Damaskus fordert Beobachtermission
Aktivisten sagten, es gebe keine Anzeichen für einen gross angelegten Abzug der Truppen. Das Syrische Observatorium für Menschenrechte erklärte, Regierungstruppen hätten am Dienstag die Stadt Mare im Nordwesten des Landes angegriffen. Auch die zentrale Stadt Homs sei unter Beschuss geraten, erklärten Aktivisten.
»Die Soldaten werden nicht aus den Städten und Dörfern abgezogen«, sagte ein Aktivist in der Provinz Idlib, Fadi al Jassin. »Im Gegenteil, es wird noch Verstärkung geschickt.« In Idlib und Hama hätten die Soldaten Unterstützung von Hubschraubern erhalten. Sie hätten Maschinengewehre gegen Kämpfer der Opposition eingesetzt.

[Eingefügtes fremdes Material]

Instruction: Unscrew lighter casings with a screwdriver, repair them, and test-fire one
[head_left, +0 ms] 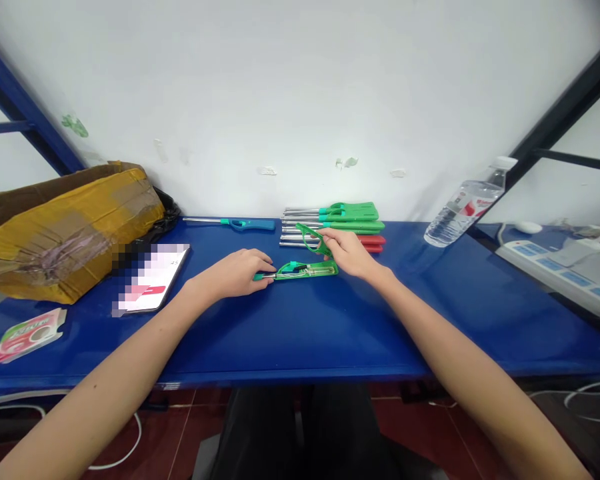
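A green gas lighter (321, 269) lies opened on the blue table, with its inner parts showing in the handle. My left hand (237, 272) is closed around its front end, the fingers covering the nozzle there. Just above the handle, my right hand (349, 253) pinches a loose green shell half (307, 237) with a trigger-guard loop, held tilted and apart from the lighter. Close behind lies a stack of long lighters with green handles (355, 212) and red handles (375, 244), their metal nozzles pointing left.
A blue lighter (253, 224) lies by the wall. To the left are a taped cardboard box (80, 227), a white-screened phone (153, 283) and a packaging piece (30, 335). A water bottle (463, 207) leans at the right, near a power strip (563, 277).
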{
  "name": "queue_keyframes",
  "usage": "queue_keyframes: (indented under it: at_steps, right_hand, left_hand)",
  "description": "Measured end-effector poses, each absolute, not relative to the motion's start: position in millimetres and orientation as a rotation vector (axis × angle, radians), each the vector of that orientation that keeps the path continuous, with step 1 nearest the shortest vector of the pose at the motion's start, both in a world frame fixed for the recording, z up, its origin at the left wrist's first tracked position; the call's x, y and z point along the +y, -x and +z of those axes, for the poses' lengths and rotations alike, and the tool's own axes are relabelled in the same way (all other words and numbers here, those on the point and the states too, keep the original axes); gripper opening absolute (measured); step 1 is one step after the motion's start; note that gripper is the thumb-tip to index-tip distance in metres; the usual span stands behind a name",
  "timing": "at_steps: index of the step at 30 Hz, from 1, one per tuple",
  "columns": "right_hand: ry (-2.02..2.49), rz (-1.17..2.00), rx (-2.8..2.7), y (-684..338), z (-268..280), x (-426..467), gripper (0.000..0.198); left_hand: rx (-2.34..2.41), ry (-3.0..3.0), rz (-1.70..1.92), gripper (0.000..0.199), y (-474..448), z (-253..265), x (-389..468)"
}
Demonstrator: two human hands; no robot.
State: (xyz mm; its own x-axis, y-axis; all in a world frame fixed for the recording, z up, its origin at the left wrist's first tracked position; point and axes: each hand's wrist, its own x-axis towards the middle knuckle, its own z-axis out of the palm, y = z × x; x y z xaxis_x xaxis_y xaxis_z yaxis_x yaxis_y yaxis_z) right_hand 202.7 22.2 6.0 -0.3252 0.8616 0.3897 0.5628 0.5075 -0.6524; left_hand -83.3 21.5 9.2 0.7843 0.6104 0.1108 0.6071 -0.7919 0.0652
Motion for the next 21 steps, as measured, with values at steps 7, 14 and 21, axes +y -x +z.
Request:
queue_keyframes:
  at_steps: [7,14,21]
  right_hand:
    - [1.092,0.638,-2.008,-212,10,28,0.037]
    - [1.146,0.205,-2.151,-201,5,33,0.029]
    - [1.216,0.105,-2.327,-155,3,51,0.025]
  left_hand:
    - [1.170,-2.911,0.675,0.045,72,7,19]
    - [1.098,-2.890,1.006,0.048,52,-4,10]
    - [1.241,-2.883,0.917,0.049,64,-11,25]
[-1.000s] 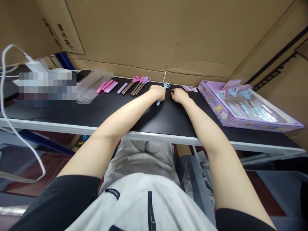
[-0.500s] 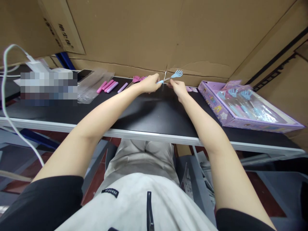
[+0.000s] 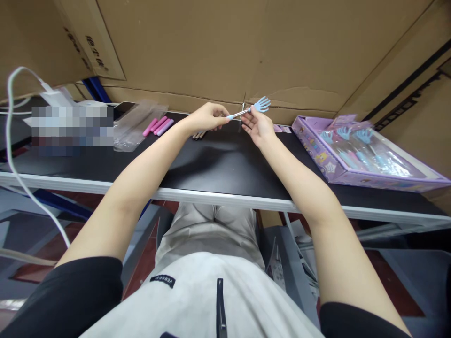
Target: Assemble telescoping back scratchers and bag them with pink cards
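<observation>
A back scratcher [image 3: 262,104] with a light blue hand-shaped head, a thin metal rod and a light blue handle is held level above the black table. My left hand [image 3: 209,116] pinches its handle end, hiding most of the handle. My right hand [image 3: 260,127] grips the rod just below the head between thumb and fingertips, palm turned upward and other fingers loosely curled. Under my left hand, several metal rods [image 3: 199,135] rest on the table, their other ends hidden. Pink and purple handles [image 3: 160,126] lie farther left.
Clear plastic sleeves [image 3: 132,129] lie left of the handles. On the right stands a purple display box [image 3: 317,157] holding bagged back scratchers. Small pink cards [image 3: 282,128] lie near the back. A cardboard wall [image 3: 225,51] closes off the far side; a white cable [image 3: 10,122] hangs at left.
My left hand has shifted slightly left and now covers the pink scratcher heads. My right hand has risen and turned palm-up at the rod's head end. The blue head has rotated to show its spread fingers.
</observation>
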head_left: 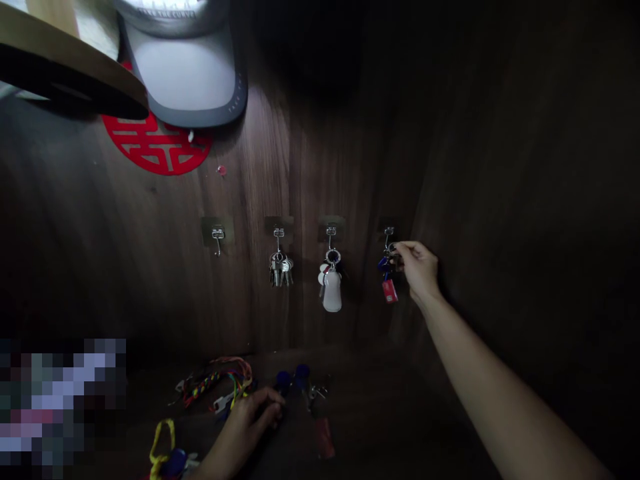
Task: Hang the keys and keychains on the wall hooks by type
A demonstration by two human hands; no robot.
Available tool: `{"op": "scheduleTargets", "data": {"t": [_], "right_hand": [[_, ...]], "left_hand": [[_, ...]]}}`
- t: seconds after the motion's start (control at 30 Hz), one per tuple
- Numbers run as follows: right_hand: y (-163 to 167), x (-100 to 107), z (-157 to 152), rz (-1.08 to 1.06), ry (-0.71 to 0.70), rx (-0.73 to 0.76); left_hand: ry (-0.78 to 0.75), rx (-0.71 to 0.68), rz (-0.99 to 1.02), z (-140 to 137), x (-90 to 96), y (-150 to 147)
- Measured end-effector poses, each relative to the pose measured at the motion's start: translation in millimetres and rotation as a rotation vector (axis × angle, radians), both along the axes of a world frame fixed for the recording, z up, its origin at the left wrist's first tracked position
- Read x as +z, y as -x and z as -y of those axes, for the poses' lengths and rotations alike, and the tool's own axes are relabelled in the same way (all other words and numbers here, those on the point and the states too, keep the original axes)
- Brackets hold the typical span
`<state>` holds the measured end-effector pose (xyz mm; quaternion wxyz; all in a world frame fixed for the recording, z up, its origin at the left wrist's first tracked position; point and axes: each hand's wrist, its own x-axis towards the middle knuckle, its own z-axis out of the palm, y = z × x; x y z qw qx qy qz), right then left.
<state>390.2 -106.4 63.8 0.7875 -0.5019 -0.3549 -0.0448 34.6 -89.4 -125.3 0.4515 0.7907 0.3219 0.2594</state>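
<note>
My right hand (421,270) pinches the ring of a bunch of keys (384,264) at the rightmost wall hook (389,232). Blue tags and a red tag (390,291) dangle from that bunch. Whether the ring rests fully on the hook is hard to see. Low over the dark shelf, my left hand (253,420) is loosely curved, thumb and fingers apart, with nothing visible in it. Close to its fingertips lie keys with round blue fobs (302,375). Braided colourful cords (215,385) lie just behind it.
A bunch of keys (281,270) and a keyring with a white fob (332,291) hang on the middle hooks. The leftmost hook (217,241) is bare. A cap (190,73) and a red round ornament (165,150) are above. A yellow loop (163,443) lies at lower left.
</note>
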Motion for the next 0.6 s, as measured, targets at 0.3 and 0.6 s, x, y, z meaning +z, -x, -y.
{"op": "scheduleTargets", "data": {"t": [0.3, 0.6], "right_hand": [[-5, -26, -4, 0.02, 0.062, -0.004], [6, -65, 13, 0.003, 0.08, 0.03]], "left_hand": [[0.008, -0.001, -0.009, -1, -1.4, 0], [-0.001, -0.022, -0.006, 0, 1.8, 0]]}}
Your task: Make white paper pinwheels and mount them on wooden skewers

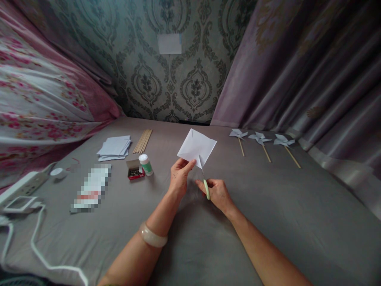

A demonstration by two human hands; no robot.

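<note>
My left hand [179, 174] pinches the lower left edge of a white paper square [196, 146], held up with one corner pointing down. In my right hand [218, 192] is a pair of scissors [206, 189] with pale green handles, its fingers closed around them. The scissor blades reach the paper's lower corner, and one blade lies over its face. Part of the handles is hidden by my fingers. Left of my hands, a red box of small metal pins [136, 173] stands beside a white bottle with a green label [145, 164].
Three paper pinwheels [260, 138] on sticks lie at the back right. A stack of white paper [114, 147] and a bundle of wooden sticks [143, 141] lie at the back left. A power strip [32, 182] and white cable [44, 260] occupy the left side, near a pixelated item [93, 186].
</note>
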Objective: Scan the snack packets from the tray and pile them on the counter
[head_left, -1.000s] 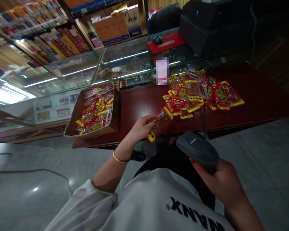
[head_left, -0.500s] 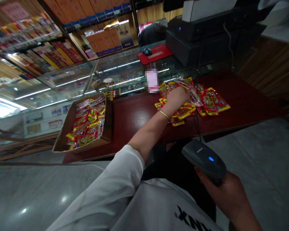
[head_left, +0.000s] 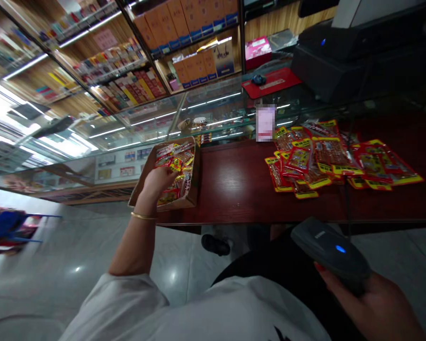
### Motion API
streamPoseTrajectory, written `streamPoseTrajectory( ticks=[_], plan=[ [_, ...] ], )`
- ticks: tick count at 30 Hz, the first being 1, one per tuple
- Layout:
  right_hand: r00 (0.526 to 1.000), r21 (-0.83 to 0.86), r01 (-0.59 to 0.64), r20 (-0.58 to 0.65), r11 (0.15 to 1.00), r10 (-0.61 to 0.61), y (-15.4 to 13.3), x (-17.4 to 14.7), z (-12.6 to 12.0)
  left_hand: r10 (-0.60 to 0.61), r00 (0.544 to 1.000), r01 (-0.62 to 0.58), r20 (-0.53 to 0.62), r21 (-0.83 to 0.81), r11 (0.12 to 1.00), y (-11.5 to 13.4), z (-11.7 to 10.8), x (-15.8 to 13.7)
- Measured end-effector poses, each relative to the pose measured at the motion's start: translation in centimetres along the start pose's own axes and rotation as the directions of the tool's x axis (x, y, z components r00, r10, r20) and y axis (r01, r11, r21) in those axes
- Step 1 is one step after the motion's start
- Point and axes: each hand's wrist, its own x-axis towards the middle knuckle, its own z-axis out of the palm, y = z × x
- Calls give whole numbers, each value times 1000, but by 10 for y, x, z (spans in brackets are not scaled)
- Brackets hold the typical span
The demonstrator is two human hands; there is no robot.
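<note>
Two hands: left hand (head_left: 158, 181) in box (head_left: 146, 171), fingers curled on packets (head_left: 173, 166), grasp unclear; right hand (head_left: 372, 305) grips scanner (head_left: 329, 249).

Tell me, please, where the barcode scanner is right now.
In the head view, the barcode scanner sits at lower right, held in the right hand, below the wooden counter's front edge.

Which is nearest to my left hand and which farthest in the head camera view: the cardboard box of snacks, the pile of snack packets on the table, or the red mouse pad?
1. Cardboard box: the left hand is reaching into it.
2. Pile of snack packets: to the right on the red table.
3. Red mouse pad: farthest, on the glass counter beyond.
</note>
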Motion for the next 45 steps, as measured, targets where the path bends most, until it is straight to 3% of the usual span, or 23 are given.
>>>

»Wir haben bereits Truppen und Heereseinheiten aus mehreren syrischen Provinzen abgezogen«, sagte der syrische Aussenminister Walid Muallem am Dienstag in Moskau. Er verlangte, die Waffenruhe müsse zeitgleich mit der Entsendung einer internationalen Beobachtermission erfolgen. Ausserdem forderte er von dem UN-Sondergesandten Kofi Annan eine Garantie, dass die Opposition die Waffenruhe einhalte.
Nach einem Friedensplan Annans sollte die syrische Regierung bis zum (heutigen) Dienstag ihre Truppen aus Städten und Dörfern abziehen. Für Donnerstagmorgen war eine Waffenruhe vorgesehen.
Nationalrat meldet 1000 Tote
Die Regierungstruppen töteten in den vergangenen acht Tagen nach Angaben des oppositionellen Syrischen Nationalrats rund 1000 Menschen. Eine Sprecherin des Rats erklärte am Dienstag in Genf, die Soldaten von Präsident Baschar Assad hätten ihr Vorgehen in den Hochburgen der Opposition verschärft. Allein am Montag habe es 160 Todesopfer gegeben. Die Regierungstruppen hätten schwere Waffen gegen Zivilisten eingesetzt. Die Lage für die Zivilbevölkerung verschlechtere sich dramatisch. Erdogan wirft Syrien Grenzverletzung vor
Der türkische Ministerpräsident Recep Tayyip Erdogan warf Syrien am Dienstag eine Grenzverletzung vor. Während eines Besuchs in China sagte Erdogan nach einem Bericht der Nachrichtenagentur Anadolu am Dienstag, die Türkei bewerte die Lage nach den tödlichen Schüssen syrischer Soldaten auf ein türkisches Flüchtlingslager. Danach werde die Regierung entsprechende Schritte einleiten. Dazu gehörten Massnahmen »über die wir gar nicht nachdenken wollen«.
Bei dem Zwischenfall waren am Montag nach Angaben der türkischen Behörden mindestens sechs Menschen verletzt worden. Augenzeugen sprachen sogar von zwei Toten.